Contudo, Humberto Pereira afirma que a situação dos trabalhadores é degradante, com trabalhadores ganhando menos de R$ 10,00 por mês, já que os descontos ilegais realizados pela empresa consumiam quase tudo o que havia para receber de salário. O auditor informa ainda que a comida fornecida aos trabalhadores estava estragada e havia várias pessoas sofrendo de náuseas e diarréia.
A água para beber, segundo relato dos empregados na fazenda, era a mesma utilizada na irrigação da cana e, de tão suja, parecia caldo de feijão. O alojamento, de acordo com Humberto, estava superlotado (não havia espaço para todos) e o esgoto corria a céu aberto. Vindos em sua maioria do Maranhão e do Piauí, não havia transporte à disposição dos trabalhadores para levá-los da fazenda ao centro de Ulianópolis, distante 40 quilômetros. Vale lembrar que é comum os empregadores assinarem a carteira de trabalho apenas para enganar a fiscalização, mas não garantir as mínimas condições de vida aos trabalhadores.
A Petrobras, a Ipiranga, entre outras distribuidoras de combustíveis signatárias do Pacto Nacional pela Erradicação do Trabalho Escravo afirmaram que estão deixando de comercializar com a empresa até que seja regularizada sua situação trabalhista.
Criado em 1995, o grupo móvel de fiscalização é composto por auditores fiscais do MTE, procuradores do Ministério Público do Trabalho e agentes e delegados da Polícia Federal. Eles apuram denúncias e, quando encontram irregularidades, restituem os direitos dos trabalhadores.
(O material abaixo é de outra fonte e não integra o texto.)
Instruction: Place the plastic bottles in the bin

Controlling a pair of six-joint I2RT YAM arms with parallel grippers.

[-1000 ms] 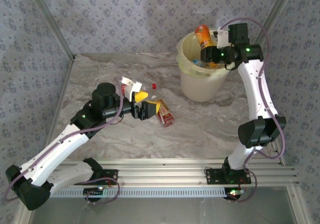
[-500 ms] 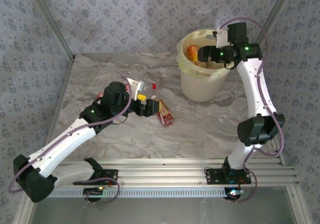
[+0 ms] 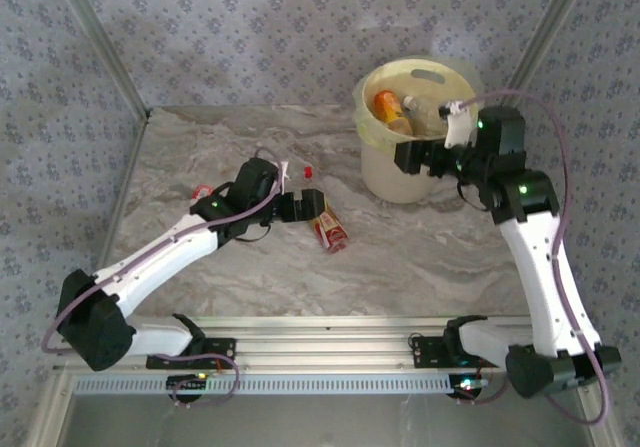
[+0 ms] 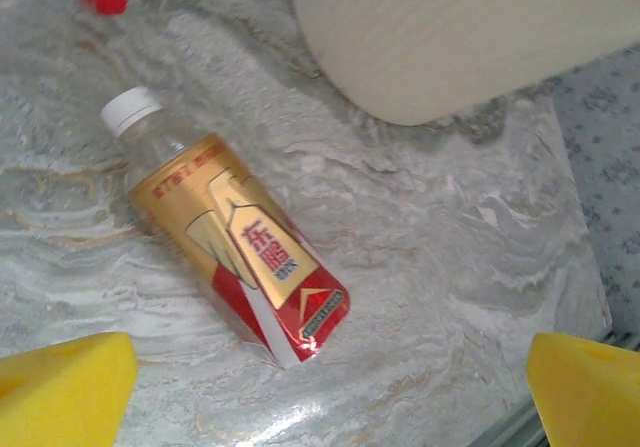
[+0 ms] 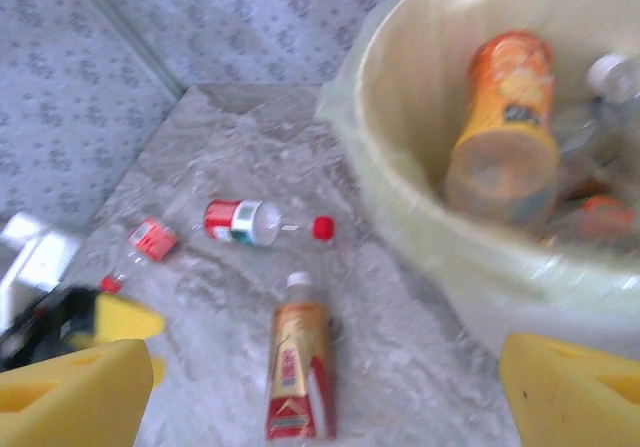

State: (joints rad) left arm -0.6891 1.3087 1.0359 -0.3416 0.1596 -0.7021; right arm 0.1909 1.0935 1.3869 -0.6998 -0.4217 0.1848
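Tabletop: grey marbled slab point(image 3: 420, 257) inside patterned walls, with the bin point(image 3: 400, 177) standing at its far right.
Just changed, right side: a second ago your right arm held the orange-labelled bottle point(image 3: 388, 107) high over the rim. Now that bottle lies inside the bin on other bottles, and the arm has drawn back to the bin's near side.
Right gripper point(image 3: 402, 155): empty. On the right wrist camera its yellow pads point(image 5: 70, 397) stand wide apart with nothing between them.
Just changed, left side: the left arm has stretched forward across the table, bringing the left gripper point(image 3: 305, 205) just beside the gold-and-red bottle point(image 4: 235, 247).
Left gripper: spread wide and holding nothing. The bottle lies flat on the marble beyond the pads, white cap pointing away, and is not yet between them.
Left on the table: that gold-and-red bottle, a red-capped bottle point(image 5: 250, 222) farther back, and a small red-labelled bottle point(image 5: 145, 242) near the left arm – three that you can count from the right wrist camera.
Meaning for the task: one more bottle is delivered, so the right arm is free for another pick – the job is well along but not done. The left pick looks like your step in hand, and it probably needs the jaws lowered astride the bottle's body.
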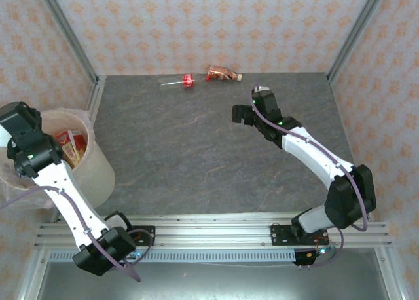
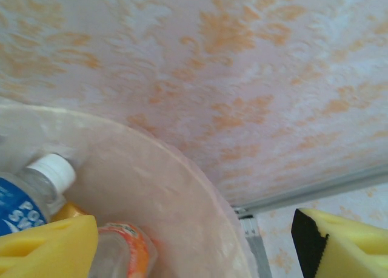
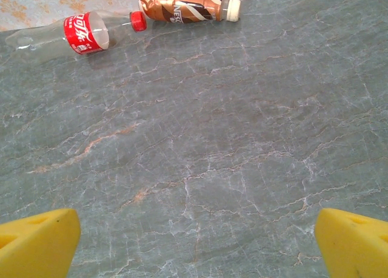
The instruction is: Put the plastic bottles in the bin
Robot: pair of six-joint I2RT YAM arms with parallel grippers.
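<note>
Two lie loose at the far table [image 1: 196,156] edge: red-labelled bottle [image 3: 85,34], brown bottle [image 3: 182,2]. Further bottles [image 2: 27,202] sit in the bin [image 2: 170,193], near left; left gripper [image 2: 194,244] wide, empty, over it, apparently for dropping; right gripper [image 3: 197,241] wide, empty, facing the pair.

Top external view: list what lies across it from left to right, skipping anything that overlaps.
bin → red-labelled clear bottle → brown bottle → right claw
</note>
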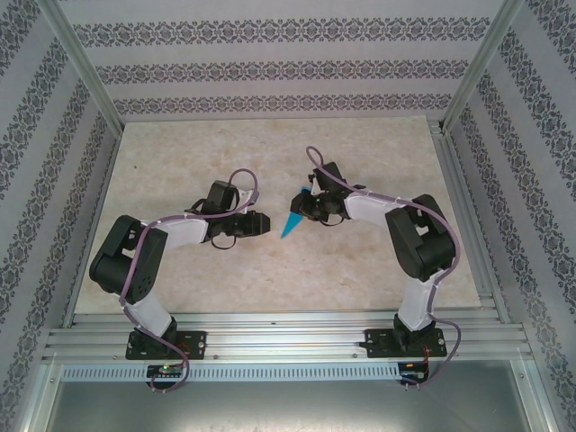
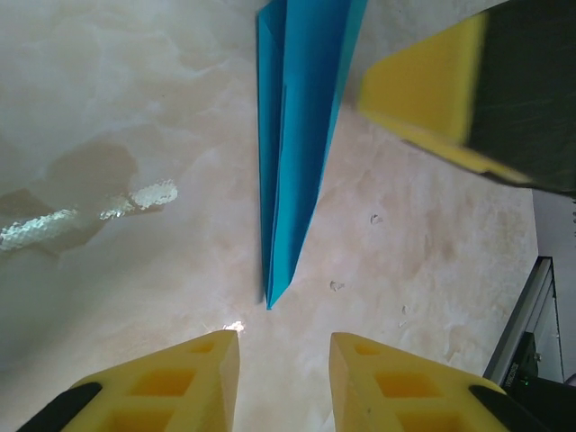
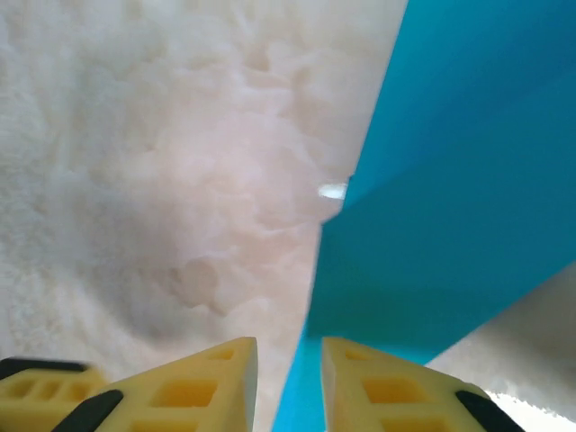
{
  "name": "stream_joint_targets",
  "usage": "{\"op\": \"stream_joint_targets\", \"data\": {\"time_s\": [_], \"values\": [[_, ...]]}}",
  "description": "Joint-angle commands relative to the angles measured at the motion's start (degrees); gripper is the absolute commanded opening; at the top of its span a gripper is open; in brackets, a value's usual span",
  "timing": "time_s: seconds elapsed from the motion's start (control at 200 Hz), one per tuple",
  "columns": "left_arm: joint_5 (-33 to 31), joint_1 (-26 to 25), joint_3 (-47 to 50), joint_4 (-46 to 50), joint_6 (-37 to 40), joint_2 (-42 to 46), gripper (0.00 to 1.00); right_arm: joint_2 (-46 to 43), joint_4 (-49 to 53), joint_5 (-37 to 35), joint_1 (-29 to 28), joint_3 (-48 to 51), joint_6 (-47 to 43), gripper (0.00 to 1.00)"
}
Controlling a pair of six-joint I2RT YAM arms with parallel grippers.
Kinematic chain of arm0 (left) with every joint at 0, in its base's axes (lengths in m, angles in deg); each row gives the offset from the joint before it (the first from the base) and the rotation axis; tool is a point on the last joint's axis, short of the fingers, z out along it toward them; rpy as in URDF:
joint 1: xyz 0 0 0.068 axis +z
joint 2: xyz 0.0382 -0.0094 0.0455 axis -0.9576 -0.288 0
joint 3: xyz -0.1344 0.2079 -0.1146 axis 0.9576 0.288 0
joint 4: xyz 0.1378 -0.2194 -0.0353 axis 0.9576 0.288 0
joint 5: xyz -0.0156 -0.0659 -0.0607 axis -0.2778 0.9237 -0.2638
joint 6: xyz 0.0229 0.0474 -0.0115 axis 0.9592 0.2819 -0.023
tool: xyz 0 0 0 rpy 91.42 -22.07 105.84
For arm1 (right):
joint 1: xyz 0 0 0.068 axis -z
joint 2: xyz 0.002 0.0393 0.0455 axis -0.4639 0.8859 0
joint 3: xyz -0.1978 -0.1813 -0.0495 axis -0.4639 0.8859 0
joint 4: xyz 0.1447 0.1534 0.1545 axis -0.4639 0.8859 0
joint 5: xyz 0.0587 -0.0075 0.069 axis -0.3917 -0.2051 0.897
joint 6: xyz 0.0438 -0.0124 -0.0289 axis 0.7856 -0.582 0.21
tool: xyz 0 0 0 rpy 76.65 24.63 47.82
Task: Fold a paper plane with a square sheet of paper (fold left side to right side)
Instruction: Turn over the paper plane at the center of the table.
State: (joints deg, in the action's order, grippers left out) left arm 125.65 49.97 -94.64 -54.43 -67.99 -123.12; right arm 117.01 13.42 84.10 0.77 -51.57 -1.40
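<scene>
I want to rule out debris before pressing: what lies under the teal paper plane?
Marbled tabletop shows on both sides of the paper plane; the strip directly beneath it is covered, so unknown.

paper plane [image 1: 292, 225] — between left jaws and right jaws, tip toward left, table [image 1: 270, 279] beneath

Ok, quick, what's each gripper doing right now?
Left gripper: open, empty.
Right gripper: open, paper plane between its fingers, grip unclear.
</scene>
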Motion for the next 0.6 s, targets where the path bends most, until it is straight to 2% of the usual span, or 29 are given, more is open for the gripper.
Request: {"op": "stream_joint_targets", "data": {"time_s": [0.0, 0.06, 0.09, 0.24, 0.325, 0.595], "values": [[0.69, 0.10, -0.58, 1.52, -0.90, -0.07, 0.35, -6.80, 9.40, -9.37, 1.12, -4.26, -4.57, 0.35], [-0.09, -0.04, -0.81, 1.51, -1.02, 0.04, 0.36, -7.16, 15.95, -16.07, 0.67, -6.98, -6.27, 0.39], [-0.66, -0.06, -0.73, 1.43, -1.11, 0.29, 0.36, -7.03, 18.16, -18.64, 0.12, -8.04, -6.42, 0.44], [-6.24, -0.08, -0.59, 3.00, -0.95, 2.77, 0.41, -4.52, 20.80, -26.51, -3.79, -10.29, -3.51, 0.58], [-8.23, -0.06, -0.64, 3.78, -0.46, 3.76, 0.42, -1.54, 21.59, -29.28, -5.88, -12.66, -1.77, 0.59], [-8.14, -0.03, 0.14, 3.82, 0.46, 4.34, 0.43, 11.12, 31.30, -38.15, -11.20, -24.89, -0.52, 0.57]]}}
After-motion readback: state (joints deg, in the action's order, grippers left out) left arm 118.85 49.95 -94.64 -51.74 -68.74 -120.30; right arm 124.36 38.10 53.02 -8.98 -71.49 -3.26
O grupo é considerado o principal instrumento de combate à escravidão no país e a sua atuação, que libertou mais de 26 mil pessoas até hoje, é responsável por transformar o país em referência internacional nessa área.
Lupi pediu para que fossem encaminhadas as reclamações ao ministério, onde elas seriam averigüadas. Por diversas vezes, já houve tentativa de interferência política no trabalho do grupo móvel, principalmente quando os proprietários das fazendas eram políticos ou empresários importantes. Um exemplo foi o caso do segundo secretário da Câmara Inocêncio Oliveira (PR-PE), de cuja fazenda foram libertados 53 trabalhadores no Maranhão em 2002. Na época, houve tentativas para se abafar o caso, mas o governo federal manteve a fiscalização.
Da mesma forma, o MTE e empresas socialmente responsáveis sofreram pressão de deputados federais, inclusive do então presidente da Câmara dos Deputados Severino Cavalcanti, devido à operação de fiscalização que libertou 1003 pessoas da Destilaria Gameleira, em Confresa (MT), em junho de 2005. Na época, o ministro Ricardo Berzoini chegou a expulsar representantes da empresa que vieram pressioná-lo em seu gabinete.